EXERCISE OBJECTIVE> Nothing but the lines from the one with "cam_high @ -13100" down to the one with "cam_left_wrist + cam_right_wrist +" should be returned, exactly and with both ends included, from the material below.

SOURCE MATERIAL>
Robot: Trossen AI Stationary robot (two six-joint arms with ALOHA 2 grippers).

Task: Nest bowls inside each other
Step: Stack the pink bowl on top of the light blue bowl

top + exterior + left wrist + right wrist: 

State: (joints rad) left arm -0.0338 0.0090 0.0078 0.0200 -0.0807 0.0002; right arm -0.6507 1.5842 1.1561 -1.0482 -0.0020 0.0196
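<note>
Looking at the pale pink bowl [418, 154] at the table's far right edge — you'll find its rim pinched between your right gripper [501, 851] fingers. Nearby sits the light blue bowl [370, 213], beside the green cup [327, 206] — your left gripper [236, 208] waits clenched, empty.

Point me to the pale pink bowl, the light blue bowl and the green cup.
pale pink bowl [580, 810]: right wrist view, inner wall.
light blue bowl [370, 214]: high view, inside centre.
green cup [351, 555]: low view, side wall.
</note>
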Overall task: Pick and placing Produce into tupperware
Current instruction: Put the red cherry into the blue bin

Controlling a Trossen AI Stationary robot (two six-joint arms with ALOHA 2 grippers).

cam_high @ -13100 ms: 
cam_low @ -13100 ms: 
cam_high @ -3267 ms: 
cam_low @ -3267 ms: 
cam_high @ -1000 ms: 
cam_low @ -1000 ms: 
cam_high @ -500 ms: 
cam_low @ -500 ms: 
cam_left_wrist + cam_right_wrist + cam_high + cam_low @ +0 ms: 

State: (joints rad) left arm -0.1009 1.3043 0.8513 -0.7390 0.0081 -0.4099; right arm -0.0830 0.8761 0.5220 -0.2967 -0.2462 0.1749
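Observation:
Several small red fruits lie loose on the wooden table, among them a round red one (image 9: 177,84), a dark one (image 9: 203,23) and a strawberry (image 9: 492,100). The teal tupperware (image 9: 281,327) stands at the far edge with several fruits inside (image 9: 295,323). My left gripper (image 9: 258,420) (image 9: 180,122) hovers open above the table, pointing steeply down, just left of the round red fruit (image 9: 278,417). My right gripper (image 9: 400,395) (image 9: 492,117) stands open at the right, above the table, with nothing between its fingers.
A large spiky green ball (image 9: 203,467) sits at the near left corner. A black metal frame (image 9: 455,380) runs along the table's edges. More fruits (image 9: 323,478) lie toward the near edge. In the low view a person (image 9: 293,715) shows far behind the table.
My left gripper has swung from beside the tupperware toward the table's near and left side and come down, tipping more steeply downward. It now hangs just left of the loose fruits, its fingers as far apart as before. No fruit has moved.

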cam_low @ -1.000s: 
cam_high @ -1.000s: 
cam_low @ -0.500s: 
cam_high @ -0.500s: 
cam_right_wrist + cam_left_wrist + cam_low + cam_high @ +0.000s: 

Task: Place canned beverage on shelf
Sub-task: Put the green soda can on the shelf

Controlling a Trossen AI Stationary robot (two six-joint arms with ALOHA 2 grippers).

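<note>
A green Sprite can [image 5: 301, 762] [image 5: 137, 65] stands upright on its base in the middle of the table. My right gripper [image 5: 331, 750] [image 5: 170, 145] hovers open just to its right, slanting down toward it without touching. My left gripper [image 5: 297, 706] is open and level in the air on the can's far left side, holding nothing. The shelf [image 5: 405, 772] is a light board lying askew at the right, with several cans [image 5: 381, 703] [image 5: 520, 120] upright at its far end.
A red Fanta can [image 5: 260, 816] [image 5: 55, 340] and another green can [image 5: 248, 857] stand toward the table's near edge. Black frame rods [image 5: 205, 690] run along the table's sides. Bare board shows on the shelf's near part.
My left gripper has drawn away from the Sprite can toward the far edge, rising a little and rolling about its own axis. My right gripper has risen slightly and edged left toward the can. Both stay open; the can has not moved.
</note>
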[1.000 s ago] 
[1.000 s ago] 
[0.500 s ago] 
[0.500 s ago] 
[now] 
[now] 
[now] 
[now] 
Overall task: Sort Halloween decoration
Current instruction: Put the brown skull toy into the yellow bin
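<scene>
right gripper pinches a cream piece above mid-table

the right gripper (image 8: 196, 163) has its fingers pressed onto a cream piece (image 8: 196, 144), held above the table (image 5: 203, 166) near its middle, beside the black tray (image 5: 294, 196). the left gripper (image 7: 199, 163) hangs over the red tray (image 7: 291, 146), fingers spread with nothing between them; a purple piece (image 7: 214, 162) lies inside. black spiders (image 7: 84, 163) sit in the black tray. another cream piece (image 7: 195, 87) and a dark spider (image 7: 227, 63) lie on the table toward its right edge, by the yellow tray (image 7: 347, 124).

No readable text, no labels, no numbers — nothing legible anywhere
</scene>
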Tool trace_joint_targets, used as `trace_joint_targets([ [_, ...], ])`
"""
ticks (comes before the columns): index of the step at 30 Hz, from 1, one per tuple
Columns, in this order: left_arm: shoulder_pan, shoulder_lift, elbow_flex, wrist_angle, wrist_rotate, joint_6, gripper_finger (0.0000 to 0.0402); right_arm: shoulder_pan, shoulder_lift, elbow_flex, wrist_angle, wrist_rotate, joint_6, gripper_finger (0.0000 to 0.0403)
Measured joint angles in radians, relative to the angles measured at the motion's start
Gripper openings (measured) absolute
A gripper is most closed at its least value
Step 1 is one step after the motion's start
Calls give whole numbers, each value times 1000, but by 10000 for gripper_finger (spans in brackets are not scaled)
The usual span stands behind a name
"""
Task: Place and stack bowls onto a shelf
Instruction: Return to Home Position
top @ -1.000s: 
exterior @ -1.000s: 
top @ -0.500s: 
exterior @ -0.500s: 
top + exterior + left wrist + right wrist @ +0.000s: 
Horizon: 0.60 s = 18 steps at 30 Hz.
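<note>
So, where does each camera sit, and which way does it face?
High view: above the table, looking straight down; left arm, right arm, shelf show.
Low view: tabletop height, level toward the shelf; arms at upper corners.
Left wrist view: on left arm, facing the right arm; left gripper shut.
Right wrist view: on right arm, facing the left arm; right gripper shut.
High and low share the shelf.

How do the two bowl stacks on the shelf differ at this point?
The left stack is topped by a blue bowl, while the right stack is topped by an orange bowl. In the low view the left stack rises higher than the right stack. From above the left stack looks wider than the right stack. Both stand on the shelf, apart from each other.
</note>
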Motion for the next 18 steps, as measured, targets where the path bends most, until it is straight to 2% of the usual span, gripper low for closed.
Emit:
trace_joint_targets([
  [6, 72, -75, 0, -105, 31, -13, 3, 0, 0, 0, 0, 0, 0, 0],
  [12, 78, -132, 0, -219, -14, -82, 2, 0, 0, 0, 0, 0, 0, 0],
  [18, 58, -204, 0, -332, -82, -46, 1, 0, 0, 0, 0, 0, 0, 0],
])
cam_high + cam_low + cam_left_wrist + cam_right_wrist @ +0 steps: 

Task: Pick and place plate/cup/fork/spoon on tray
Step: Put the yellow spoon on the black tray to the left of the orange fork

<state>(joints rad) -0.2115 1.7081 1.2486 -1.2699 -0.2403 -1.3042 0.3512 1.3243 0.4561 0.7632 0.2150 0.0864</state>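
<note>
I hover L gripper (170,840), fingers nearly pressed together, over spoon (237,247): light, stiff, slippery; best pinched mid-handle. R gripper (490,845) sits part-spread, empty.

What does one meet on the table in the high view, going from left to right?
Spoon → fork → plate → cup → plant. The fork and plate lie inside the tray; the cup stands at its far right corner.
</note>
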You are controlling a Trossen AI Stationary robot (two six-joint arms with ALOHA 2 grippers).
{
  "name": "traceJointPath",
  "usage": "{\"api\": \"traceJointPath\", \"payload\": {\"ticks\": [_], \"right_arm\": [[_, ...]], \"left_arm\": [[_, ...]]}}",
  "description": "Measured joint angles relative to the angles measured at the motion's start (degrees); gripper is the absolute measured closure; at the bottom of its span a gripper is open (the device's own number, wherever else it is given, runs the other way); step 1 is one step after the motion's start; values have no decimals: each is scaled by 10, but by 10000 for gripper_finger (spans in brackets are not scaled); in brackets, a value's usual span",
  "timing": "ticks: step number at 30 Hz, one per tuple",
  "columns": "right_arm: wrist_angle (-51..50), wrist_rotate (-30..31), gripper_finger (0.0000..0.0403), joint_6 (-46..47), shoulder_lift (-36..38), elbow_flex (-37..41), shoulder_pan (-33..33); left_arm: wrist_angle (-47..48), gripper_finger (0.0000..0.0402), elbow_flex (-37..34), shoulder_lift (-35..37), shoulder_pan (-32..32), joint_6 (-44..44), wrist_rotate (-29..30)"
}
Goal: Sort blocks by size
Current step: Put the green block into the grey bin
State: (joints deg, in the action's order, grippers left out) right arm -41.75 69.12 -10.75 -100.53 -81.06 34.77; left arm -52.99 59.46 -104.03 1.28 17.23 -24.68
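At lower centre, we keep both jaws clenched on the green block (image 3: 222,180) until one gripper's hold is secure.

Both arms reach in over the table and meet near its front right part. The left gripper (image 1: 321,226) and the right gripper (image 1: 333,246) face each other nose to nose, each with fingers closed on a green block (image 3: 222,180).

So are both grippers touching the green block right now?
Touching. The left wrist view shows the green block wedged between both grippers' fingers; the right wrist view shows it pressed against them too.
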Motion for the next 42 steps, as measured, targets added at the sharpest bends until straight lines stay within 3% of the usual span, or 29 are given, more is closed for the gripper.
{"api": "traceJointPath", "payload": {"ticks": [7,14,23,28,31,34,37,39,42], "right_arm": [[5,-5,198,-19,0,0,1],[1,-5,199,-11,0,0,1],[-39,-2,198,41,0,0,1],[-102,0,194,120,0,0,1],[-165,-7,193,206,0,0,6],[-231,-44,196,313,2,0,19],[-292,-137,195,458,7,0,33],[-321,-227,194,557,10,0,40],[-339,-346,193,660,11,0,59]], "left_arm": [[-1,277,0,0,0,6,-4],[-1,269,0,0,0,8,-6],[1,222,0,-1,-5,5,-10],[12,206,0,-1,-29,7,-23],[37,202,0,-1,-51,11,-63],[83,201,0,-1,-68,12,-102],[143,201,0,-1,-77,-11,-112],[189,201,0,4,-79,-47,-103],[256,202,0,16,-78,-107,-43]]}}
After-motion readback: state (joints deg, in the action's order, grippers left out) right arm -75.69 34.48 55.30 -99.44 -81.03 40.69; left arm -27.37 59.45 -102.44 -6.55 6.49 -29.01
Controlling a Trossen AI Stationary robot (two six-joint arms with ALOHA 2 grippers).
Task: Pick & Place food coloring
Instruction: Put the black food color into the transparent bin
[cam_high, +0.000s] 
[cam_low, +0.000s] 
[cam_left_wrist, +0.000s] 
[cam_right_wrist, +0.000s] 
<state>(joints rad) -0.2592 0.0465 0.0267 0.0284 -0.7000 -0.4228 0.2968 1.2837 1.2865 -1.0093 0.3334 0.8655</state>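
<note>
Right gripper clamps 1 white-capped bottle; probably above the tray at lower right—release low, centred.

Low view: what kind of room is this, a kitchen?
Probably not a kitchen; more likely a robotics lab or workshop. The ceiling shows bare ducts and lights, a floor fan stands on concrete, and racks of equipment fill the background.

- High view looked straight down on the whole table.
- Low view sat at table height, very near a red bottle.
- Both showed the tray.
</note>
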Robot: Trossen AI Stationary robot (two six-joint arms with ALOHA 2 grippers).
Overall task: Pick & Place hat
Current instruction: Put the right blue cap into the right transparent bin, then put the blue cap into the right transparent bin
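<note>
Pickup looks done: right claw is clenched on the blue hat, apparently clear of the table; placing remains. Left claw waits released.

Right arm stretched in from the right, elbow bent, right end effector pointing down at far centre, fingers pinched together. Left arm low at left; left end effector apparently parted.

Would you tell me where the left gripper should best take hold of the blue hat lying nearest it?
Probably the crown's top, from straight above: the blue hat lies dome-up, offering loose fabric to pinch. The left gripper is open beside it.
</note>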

COMPLETED TASK>
cam_high @ -13100 ms: 
cam_low @ -13100 ms: 
cam_high @ -3267 ms: 
cam_low @ -3267 ms: 
cam_high @ -1000 ms: 
cam_low @ -1000 ms: 
cam_high @ -500 ms: 
cam_low @ -500 ms: 
cam_left_wrist + cam_right_wrist + cam_high + cam_low @ +0 ms: 

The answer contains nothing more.